▸ What you are asked to do:
Transcribe the listing verbatim. Do not carry over any pictures.

▸ Supplied material:
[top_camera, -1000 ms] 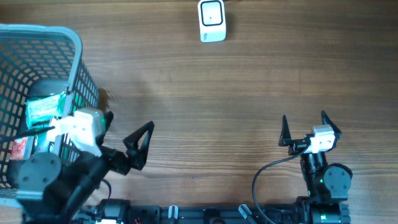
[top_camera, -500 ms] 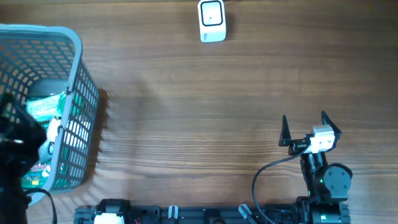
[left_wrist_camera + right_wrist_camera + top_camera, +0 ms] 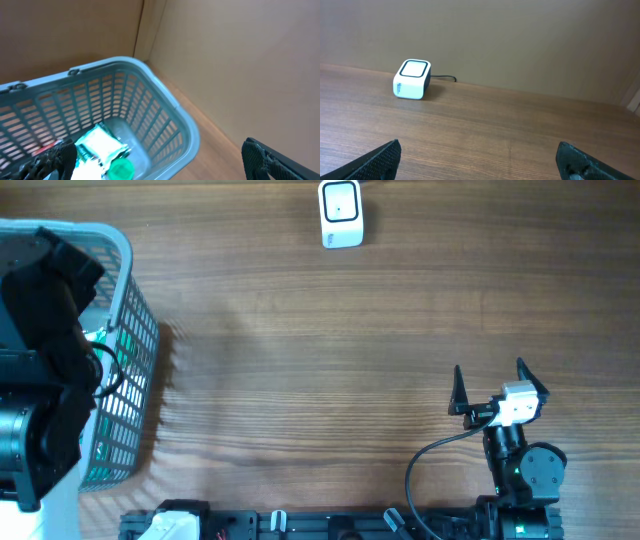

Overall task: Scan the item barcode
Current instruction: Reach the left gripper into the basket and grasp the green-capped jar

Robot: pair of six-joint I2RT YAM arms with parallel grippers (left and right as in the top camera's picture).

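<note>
— Wooden table, plain brown wall behind it. What's at the left?
— Grey-blue mesh basket point(image 3: 135, 350) at the table's left edge. The left arm point(image 3: 40, 380) is bent up over it, and from overhead its dark bulk hides most of the inside.
— Left gripper?
— The left gripper point(image 3: 157, 167) looks down into the basket from above. Fingers are spread wide at the two lower corners of the wrist view, nothing between them, touching nothing.
— Item?
— A green-and-white packet point(image 3: 100, 147) lies on the basket floor near the rounded end wall. A green round cap point(image 3: 120, 170) is just beside it. Barcode can't be made out. From overhead only a sliver of green shows past the arm.
— Middle?
— The scanner point(image 3: 341, 213), a white box with a dark top face, sits at the far edge about mid-width, well apart from the basket. A dark cable point(image 3: 442, 77) leaves its back along the wall.
— Right?
— The right arm point(image 3: 520, 465) is folded low at the near-right corner. The right gripper point(image 3: 489, 380) points toward the far edge, jaws wide apart and empty, off the wood. Its wrist view looks across the table, with the scanner ahead and to the left.
</note>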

▸ Solution:
[top_camera, -1000 ms] 
[top_camera, -500 ms] 
[left_wrist_camera + right_wrist_camera + top_camera, +0 ms] 

Overall task: Scan the item barcode
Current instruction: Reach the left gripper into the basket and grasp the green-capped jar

Robot: pair of six-joint I2RT YAM arms with parallel grippers (left and right as in the top camera's picture).

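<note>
— Wooden table, plain brown wall behind it. What's at the left?
— Grey-blue mesh basket point(image 3: 135, 350) at the table's left edge. The left arm point(image 3: 40, 380) is bent up over it, and from overhead its dark bulk hides most of the inside.
— Left gripper?
— The left gripper point(image 3: 157, 167) looks down into the basket from above. Fingers are spread wide at the two lower corners of the wrist view, nothing between them, touching nothing.
— Item?
— A green-and-white packet point(image 3: 100, 147) lies on the basket floor near the rounded end wall. A green round cap point(image 3: 120, 170) is just beside it. Barcode can't be made out. From overhead only a sliver of green shows past the arm.
— Middle?
— The scanner point(image 3: 341, 213), a white box with a dark top face, sits at the far edge about mid-width, well apart from the basket. A dark cable point(image 3: 442, 77) leaves its back along the wall.
— Right?
— The right arm point(image 3: 520, 465) is folded low at the near-right corner. The right gripper point(image 3: 489, 380) points toward the far edge, jaws wide apart and empty, off the wood. Its wrist view looks across the table, with the scanner ahead and to the left.
</note>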

Work on the answer is now done.